No, these wontons aren't super-sized. The Chinese make a distinction between "big" wontons, which are made with wrappers filled with meat and vegetables, and "small" wontons, which are filled with only meat and use much thinner wrappers. Caroline's Cook the Book post about Sweet Potato Ravioli using wonton wrappers
reminded me that more needs to be said about the goodness and convenience of the wonton.
Wontons have always struck me as the unappreciated cousin of the dumpling. Since dumplings are broadly defined as any wrapper and filling combination, wontons are technically a type of dumpling rather than its relative. But I often think of the wonton as distinct because it's considerably easier and more forgiving than the Chinese jiaozi or Korean mandu. In this sense, Japanese gyoza, which are usually referred to as dumplings, have much in common with the wonton because both tend to use thin and more pliant skins.
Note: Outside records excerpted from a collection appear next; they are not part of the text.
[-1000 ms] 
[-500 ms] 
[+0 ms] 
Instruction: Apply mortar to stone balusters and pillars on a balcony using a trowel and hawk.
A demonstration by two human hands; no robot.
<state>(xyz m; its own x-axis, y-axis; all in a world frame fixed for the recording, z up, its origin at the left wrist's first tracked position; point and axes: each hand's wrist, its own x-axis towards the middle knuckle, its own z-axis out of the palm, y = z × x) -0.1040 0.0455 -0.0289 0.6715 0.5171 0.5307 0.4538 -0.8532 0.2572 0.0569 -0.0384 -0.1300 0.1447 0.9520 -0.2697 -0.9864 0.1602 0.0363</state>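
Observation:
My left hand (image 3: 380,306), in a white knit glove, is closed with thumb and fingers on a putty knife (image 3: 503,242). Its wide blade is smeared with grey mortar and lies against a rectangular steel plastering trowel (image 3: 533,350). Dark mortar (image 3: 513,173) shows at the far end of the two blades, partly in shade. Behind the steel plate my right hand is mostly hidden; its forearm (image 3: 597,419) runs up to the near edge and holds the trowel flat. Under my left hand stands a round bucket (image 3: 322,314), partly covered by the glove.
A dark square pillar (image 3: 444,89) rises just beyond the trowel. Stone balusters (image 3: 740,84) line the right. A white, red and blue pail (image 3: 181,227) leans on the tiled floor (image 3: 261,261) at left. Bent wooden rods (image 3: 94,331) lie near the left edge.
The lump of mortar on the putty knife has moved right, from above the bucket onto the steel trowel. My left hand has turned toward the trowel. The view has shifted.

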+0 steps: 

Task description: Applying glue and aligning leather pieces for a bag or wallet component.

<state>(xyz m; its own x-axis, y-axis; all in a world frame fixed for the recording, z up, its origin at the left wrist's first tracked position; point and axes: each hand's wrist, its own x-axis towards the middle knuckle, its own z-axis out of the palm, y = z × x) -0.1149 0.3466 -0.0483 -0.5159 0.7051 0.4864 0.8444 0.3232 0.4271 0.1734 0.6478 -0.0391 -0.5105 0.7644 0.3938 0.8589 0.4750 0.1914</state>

For the home cook, the wonton has two distinct advantages over the thicker flour dumpling. First, while it can be difficult to find a store-bought dumpling skin that has the chewiness and suppleness of the homemade variety, good-quality wonton skins at the store are not much different than what you can make at home. Second, the thinness of the wrapper also makes the cooking process less likely to fail. Judgments about length of cooking time is less crucial for the wonton than the dumpling, since the latter requires that the skin be neither doughy (undercooked) or gluey (overcooked), while wontons will reach a point of doneness and hold that texture for a good thirty seconds, giving the cook much more leeway.
And though not all wonton wrappers include the addition of an egg, having that addition yields more pliant and manageable wrappers. (Think about the parallel to the noodle: Just as making flour-and-water noodles can be trying, flour-and-egg noodles are almost always good.)
Finally, like dumplings, wontons can be enjoyed in a number of ways: boiled, with a dressing of soy sauce, chili oil, and various other condiments; pan-fried or deep-fried and dipped in sauce; or served in soup broth. When I make wontons I use up at least two packs of wrappers and freeze half the batch. Freezing the wontons makes no difference to their taste and texture, and makes for a quick and flavorful meal on a rainy day.
About the author: Chichi Wang took her degree in philosophy, but decided that writing about food would be much more fun than writing about Plato. She firmly believes in all things offal, the importance of reading great books, and the necessity of three-hour meals. If she were ever to get a tattoo, it would say "Fat is flavor." Visit her blog, The Offal Cook.
- 1 pack wonton wrappers, about 50 wrappers
- For the filling
- 1/3 pound of fatty ground pork
- 1 teaspoon grated ginger
- 1 bunch chives, minced, about 2 cups
- 1/3 pound leafy greens, such as napa, bok choy, or spinach, minced
- 3/4 teaspoon salt, or to taste
- 1/3 teaspoon sugar
- 1 tablespoon rice wine or vermouth
- 1/4 teaspoon ground white pepper
- 1 egg
Mix all the ingredients for the filling in a bowl. Using your hands or a wooden spoon, vigorously stir the mixture around in the bowl and let sit for 1 hour to allow the flavors to sink in and the meat to bind.
Fill each wonton wrapper with about a 1 teaspoon of the filling. Leftover filling may be frozen and put to use in more wontons, or stir-fried.
To boil wontons, bring a pot of water to boil and cook the wonton for 3 to 4 minutes, until the skins are just beginning to turn translucent. Serve in soup or with dipping sauce. To pan-fry wontons, boil the wontons for 2 minutes. Bring a heavy skillet to medium heat and add a tablespoon of oil. Pan-fry on one or two sides. Refrain from moving the wontons around in the pan, so as to give the surface of the wontons a chance to brown.